TASK TO CARRY OUT
Each record below is to be restated word for word.

Extracted records:
◆ ◆ ◆ ◆

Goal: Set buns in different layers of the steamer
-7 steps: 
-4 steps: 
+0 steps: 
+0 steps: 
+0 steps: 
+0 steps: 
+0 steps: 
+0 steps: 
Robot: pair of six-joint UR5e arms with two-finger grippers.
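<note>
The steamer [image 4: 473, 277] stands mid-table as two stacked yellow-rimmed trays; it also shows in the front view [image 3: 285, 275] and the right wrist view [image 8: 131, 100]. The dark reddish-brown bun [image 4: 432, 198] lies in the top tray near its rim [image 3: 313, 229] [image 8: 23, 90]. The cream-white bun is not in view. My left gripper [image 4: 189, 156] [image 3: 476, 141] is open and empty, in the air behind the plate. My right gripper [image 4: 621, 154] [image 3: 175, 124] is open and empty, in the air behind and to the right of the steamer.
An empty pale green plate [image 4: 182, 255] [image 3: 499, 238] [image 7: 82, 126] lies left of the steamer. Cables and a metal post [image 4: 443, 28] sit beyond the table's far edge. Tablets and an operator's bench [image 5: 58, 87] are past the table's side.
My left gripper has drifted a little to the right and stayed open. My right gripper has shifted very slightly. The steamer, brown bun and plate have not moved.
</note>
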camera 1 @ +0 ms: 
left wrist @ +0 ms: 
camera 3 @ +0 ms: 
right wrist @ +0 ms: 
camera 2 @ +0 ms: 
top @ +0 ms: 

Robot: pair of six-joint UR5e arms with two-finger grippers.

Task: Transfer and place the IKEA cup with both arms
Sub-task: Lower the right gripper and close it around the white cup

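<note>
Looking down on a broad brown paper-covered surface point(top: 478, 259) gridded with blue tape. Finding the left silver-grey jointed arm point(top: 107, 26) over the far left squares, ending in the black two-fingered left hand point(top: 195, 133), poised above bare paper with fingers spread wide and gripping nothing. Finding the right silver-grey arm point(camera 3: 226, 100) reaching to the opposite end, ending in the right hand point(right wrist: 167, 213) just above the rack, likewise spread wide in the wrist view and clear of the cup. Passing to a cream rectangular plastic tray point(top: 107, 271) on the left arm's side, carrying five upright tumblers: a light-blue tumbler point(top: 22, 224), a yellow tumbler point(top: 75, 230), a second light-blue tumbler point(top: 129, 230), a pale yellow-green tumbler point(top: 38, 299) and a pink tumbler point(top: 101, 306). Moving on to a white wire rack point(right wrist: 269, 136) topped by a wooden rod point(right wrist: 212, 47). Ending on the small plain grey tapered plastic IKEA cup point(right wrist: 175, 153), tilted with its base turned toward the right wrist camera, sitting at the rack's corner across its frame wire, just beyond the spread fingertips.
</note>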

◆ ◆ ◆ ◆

RESPONSE AREA
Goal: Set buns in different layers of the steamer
-7 steps: 
-4 steps: 
+0 steps: 
+0 steps: 
+0 steps: 
+0 steps: 
+0 steps: 
+0 steps: 
Robot: pair of six-joint UR5e arms with two-finger grippers.
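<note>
The steamer [image 4: 473, 277] stands mid-table as two stacked yellow-rimmed trays; it also shows in the front view [image 3: 285, 275] and the right wrist view [image 8: 131, 100]. The dark reddish-brown bun [image 4: 432, 198] lies in the top tray near its rim [image 3: 313, 229] [image 8: 23, 90]. The cream-white bun is not in view. My left gripper [image 4: 189, 156] [image 3: 476, 141] is open and empty, in the air behind the plate. My right gripper [image 4: 621, 154] [image 3: 175, 124] is open and empty, in the air behind and to the right of the steamer.
An empty pale green plate [image 4: 182, 255] [image 3: 499, 238] [image 7: 82, 126] lies left of the steamer. Cables and a metal post [image 4: 443, 28] sit beyond the table's far edge. Tablets and an operator's bench [image 5: 58, 87] are past the table's side.
My left gripper has drifted a little to the right and stayed open. My right gripper has shifted very slightly. The steamer, brown bun and plate have not moved.
</note>
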camera 1 @ +0 ms: 
left wrist @ +0 ms: 
camera 3 @ +0 ms: 
right wrist @ +0 ms: 
camera 2 @ +0 ms: 
top @ +0 ms: 

Robot: pair of six-joint UR5e arms with two-finger grippers.

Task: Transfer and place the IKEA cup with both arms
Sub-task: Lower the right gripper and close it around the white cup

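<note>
Looking down on a broad brown paper-covered surface point(top: 478, 259) gridded with blue tape. Finding the left silver-grey jointed arm point(top: 107, 26) over the far left squares, ending in the black two-fingered left hand point(top: 195, 133), poised above bare paper with fingers spread wide and gripping nothing. Finding the right silver-grey arm point(camera 3: 226, 100) reaching to the opposite end, ending in the right hand point(right wrist: 167, 213) just above the rack, likewise spread wide in the wrist view and clear of the cup. Passing to a cream rectangular plastic tray point(top: 107, 271) on the left arm's side, carrying five upright tumblers: a light-blue tumbler point(top: 22, 224), a yellow tumbler point(top: 75, 230), a second light-blue tumbler point(top: 129, 230), a pale yellow-green tumbler point(top: 38, 299) and a pink tumbler point(top: 101, 306). Moving on to a white wire rack point(right wrist: 269, 136) topped by a wooden rod point(right wrist: 212, 47). Ending on the small plain grey tapered plastic IKEA cup point(right wrist: 175, 153), tilted with its base turned toward the right wrist camera, sitting at the rack's corner across its frame wire, just beyond the spread fingertips.
</note>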

The work on this exercise is complete.